DATA FOR THE TASK »
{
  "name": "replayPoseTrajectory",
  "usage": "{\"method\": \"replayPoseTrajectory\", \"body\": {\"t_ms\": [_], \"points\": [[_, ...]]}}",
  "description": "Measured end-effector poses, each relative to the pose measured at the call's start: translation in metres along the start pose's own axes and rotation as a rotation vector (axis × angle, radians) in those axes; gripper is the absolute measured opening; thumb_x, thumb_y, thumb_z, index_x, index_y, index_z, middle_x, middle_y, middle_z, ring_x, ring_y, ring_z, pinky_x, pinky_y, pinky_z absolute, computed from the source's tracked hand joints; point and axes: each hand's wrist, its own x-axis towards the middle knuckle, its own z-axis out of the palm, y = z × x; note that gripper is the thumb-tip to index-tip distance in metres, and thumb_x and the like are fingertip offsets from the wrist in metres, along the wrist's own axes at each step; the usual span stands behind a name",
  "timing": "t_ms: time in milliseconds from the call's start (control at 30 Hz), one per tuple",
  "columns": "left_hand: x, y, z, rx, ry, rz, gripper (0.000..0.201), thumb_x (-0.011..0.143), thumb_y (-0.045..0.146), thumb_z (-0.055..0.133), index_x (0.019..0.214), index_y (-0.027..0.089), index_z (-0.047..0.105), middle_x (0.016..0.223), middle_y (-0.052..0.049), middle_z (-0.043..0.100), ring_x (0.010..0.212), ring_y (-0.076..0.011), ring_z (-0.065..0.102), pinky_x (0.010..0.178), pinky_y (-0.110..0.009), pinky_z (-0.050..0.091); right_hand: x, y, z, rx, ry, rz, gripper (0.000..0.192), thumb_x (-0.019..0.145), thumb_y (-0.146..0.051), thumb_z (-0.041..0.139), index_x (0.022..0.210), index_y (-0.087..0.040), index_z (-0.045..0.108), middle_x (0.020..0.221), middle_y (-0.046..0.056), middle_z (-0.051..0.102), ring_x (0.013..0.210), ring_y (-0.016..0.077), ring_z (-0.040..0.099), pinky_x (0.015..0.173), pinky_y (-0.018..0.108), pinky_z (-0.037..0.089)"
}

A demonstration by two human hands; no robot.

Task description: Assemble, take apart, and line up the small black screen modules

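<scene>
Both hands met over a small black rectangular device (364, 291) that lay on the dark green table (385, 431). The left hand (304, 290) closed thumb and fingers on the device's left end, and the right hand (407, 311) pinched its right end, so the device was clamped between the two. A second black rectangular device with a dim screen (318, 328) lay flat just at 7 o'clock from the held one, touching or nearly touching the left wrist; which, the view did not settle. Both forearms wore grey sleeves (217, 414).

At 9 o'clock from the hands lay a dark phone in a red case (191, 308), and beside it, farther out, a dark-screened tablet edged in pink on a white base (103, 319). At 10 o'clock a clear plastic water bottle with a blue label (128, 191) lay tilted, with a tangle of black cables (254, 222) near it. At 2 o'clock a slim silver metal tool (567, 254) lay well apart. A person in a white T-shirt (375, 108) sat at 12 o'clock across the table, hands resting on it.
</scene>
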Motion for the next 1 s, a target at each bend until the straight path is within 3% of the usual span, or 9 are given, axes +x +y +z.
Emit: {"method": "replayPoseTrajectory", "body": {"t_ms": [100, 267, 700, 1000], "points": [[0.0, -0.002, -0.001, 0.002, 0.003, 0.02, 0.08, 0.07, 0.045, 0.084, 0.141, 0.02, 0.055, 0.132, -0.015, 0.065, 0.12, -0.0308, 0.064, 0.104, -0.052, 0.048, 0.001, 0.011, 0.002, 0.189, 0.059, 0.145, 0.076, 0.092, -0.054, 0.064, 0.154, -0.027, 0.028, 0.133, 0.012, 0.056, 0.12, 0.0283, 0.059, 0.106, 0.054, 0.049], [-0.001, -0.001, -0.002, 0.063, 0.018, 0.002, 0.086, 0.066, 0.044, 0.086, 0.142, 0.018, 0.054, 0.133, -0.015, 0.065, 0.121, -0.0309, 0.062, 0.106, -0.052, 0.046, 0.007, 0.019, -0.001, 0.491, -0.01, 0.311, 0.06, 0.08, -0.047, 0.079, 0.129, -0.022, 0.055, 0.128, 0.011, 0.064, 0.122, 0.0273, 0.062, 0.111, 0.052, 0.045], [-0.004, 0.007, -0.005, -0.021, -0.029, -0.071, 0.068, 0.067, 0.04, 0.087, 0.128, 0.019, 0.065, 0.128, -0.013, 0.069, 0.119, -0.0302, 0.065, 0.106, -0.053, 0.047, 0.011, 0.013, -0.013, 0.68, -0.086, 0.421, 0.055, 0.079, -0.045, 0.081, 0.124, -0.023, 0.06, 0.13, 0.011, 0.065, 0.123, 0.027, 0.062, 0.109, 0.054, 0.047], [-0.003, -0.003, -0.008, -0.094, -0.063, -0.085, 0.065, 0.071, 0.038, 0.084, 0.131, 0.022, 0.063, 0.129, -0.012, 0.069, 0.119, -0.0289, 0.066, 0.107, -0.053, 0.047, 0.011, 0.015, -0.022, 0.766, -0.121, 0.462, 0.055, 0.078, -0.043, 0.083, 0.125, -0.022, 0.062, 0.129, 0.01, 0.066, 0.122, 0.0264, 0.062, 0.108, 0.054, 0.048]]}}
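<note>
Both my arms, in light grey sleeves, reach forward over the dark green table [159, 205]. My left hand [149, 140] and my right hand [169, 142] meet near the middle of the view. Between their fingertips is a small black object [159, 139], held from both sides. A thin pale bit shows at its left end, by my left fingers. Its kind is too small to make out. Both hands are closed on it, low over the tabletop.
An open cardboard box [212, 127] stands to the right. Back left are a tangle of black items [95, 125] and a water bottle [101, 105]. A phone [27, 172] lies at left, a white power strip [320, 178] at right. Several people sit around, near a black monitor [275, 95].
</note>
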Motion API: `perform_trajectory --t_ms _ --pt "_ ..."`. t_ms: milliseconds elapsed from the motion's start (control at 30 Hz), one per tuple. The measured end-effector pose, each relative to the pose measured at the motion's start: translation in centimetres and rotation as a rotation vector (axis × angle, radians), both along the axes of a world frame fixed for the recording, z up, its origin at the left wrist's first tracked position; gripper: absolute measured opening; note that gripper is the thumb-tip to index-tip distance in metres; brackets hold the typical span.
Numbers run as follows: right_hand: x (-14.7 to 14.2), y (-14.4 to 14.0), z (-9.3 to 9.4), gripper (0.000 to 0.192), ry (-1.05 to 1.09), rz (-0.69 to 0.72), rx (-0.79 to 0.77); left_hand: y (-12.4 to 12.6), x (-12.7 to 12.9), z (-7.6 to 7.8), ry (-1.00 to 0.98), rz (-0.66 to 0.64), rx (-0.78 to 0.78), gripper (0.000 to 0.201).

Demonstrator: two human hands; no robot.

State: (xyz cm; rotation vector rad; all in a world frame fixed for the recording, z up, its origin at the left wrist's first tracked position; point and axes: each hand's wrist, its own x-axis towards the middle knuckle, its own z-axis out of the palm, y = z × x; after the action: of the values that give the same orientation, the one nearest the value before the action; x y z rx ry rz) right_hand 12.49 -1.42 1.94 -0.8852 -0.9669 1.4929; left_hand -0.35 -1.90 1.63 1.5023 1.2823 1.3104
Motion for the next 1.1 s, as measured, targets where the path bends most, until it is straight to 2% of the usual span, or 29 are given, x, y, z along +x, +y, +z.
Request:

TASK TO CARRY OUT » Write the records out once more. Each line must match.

SOLUTION BELOW »
{
  "name": "replayPoseTrajectory",
  "usage": "{\"method\": \"replayPoseTrajectory\", \"body\": {\"t_ms\": [_], \"points\": [[_, ...]]}}",
  "description": "Measured end-effector poses, each relative to the pose measured at the call's start: translation in metres along the start pose's own axes and rotation as a rotation vector (axis × angle, radians) in those axes; gripper is the absolute measured opening; thumb_x, thumb_y, thumb_z, index_x, index_y, index_z, middle_x, middle_y, middle_z, ring_x, ring_y, ring_z, pinky_x, pinky_y, pinky_z absolute, computed from the source's tracked hand joints; point and axes: each hand's wrist, its own x-axis towards the middle knuckle, its own z-axis out of the palm, y = z × x; note that gripper is the thumb-tip to index-tip distance in metres, and thumb_x and the like are fingertip offsets from the wrist in metres, along the wrist's own axes at each step; the usual span stands behind a name",
  "timing": "t_ms: time in milliseconds from the call's start (control at 30 Hz), one per tuple",
  "columns": "left_hand: x, y, z, rx, ry, rz, gripper (0.000..0.201), thumb_x (-0.011..0.143), thumb_y (-0.045..0.146), thumb_z (-0.055..0.133), index_x (0.019..0.214), index_y (-0.027..0.089), index_z (-0.047..0.105), middle_x (0.016..0.223), middle_y (-0.052..0.049), middle_z (-0.043..0.100), ring_x (0.010..0.212), ring_y (-0.076..0.011), ring_z (-0.065..0.102), pinky_x (0.010..0.178), pinky_y (-0.110..0.009), pinky_z (-0.050..0.091); right_hand: x, y, z, rx, ry, rz, gripper (0.000..0.192), thumb_x (-0.019..0.145), thumb_y (-0.146..0.051), thumb_z (-0.041..0.139), index_x (0.022..0.210), index_y (-0.087..0.040), index_z (-0.045..0.108), middle_x (0.020..0.221), middle_y (-0.046..0.056), middle_z (-0.051..0.102), ring_x (0.013..0.210), ring_y (-0.016..0.077), ring_z (-0.040..0.099), pinky_x (0.015..0.173), pinky_y (-0.018..0.108), pinky_z (-0.037..0.089)"
}

A demonstration by two human hands; no robot.

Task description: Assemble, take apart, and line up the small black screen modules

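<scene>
Both hands met over a small black rectangular device (364, 291) that lay on the dark green table (385, 431). The left hand (304, 290) closed thumb and fingers on the device's left end, and the right hand (407, 311) pinched its right end, so the device was clamped between the two. A second black rectangular device with a dim screen (318, 328) lay flat just at 7 o'clock from the held one, touching or nearly touching the left wrist; which, the view did not settle. Both forearms wore grey sleeves (217, 414).

At 9 o'clock from the hands lay a dark phone in a red case (191, 308), and beside it, farther out, a dark-screened tablet edged in pink on a white base (103, 319). At 10 o'clock a clear plastic water bottle with a blue label (128, 191) lay tilted, with a tangle of black cables (254, 222) near it. At 2 o'clock a slim silver metal tool (567, 254) lay well apart. A person in a white T-shirt (375, 108) sat at 12 o'clock across the table, hands resting on it.
</scene>
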Motion for the next 1 s, a target at each bend until the straight path is within 3% of the usual span, or 9 are given, axes +x +y +z.
Emit: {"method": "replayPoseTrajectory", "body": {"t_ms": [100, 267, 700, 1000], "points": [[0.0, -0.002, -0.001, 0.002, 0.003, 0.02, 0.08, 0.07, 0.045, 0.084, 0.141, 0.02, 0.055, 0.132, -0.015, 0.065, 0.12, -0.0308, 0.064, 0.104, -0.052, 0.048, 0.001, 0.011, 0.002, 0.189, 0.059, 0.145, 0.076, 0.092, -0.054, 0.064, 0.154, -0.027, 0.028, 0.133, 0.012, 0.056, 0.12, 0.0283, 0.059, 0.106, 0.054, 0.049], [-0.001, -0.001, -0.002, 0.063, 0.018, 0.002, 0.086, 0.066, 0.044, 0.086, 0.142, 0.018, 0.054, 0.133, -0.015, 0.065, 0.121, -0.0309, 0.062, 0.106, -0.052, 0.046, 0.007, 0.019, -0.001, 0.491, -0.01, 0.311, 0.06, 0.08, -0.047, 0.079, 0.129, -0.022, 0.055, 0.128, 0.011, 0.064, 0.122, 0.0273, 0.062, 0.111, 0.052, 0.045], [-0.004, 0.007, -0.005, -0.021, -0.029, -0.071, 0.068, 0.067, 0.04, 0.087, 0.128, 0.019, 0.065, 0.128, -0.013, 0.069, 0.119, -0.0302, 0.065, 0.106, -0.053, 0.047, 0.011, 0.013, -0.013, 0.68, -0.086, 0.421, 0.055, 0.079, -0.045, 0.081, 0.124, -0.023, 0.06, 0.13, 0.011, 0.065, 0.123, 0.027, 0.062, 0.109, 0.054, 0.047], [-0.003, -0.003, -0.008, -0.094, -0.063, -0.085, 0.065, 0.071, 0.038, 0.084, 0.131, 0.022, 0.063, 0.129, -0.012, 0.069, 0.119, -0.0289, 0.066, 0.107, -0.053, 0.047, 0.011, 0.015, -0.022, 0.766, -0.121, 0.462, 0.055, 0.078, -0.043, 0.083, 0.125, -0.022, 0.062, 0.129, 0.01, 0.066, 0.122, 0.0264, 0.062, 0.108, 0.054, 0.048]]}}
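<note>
Both my arms, in light grey sleeves, reach forward over the dark green table [159, 205]. My left hand [149, 140] and my right hand [169, 142] meet near the middle of the view. Between their fingertips is a small black object [159, 139], held from both sides. A thin pale bit shows at its left end, by my left fingers. Its kind is too small to make out. Both hands are closed on it, low over the tabletop.
An open cardboard box [212, 127] stands to the right. Back left are a tangle of black items [95, 125] and a water bottle [101, 105]. A phone [27, 172] lies at left, a white power strip [320, 178] at right. Several people sit around, near a black monitor [275, 95].
</note>
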Motion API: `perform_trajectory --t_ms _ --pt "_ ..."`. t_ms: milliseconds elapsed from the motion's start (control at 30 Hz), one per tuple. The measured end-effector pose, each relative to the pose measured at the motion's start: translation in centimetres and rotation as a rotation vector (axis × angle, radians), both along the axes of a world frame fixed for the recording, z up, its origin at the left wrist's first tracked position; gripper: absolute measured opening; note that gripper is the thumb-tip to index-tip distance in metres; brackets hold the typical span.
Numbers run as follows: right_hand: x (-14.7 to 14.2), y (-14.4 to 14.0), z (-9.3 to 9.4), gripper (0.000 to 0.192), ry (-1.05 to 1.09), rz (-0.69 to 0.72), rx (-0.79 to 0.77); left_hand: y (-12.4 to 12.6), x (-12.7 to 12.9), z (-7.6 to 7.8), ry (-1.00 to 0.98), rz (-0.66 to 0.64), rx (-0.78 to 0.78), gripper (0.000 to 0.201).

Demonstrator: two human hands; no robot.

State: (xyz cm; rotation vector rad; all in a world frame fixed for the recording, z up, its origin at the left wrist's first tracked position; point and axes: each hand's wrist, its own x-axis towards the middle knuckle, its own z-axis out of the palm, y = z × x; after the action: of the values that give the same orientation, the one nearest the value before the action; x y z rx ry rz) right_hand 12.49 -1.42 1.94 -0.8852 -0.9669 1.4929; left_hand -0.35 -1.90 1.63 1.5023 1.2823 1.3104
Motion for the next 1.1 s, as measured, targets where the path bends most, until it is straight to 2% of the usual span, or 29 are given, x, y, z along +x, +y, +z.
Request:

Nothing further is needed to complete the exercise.